● DATA BLOCK
----------

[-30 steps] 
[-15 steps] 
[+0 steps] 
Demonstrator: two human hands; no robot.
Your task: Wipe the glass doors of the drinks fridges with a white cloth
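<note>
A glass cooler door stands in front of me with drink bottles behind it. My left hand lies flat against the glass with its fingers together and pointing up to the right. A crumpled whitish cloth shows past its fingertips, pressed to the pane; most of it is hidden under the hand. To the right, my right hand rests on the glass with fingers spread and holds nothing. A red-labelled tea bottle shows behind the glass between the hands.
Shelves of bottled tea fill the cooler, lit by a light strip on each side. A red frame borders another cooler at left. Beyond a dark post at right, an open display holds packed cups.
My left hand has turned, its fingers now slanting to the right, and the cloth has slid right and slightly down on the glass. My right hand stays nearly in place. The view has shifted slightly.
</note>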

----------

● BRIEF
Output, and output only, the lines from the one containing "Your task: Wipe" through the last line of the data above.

● TASK SOLUTION
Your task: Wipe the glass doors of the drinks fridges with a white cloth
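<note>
A glass cooler door stands in front of me with drink bottles behind it. My left hand lies flat against the glass with its fingers together and pointing up to the right. A crumpled whitish cloth shows past its fingertips, pressed to the pane; most of it is hidden under the hand. To the right, my right hand rests on the glass with fingers spread and holds nothing. A red-labelled tea bottle shows behind the glass between the hands.
Shelves of bottled tea fill the cooler, lit by a light strip on each side. A red frame borders another cooler at left. Beyond a dark post at right, an open display holds packed cups.
My left hand has turned, its fingers now slanting to the right, and the cloth has slid right and slightly down on the glass. My right hand stays nearly in place. The view has shifted slightly.
</note>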

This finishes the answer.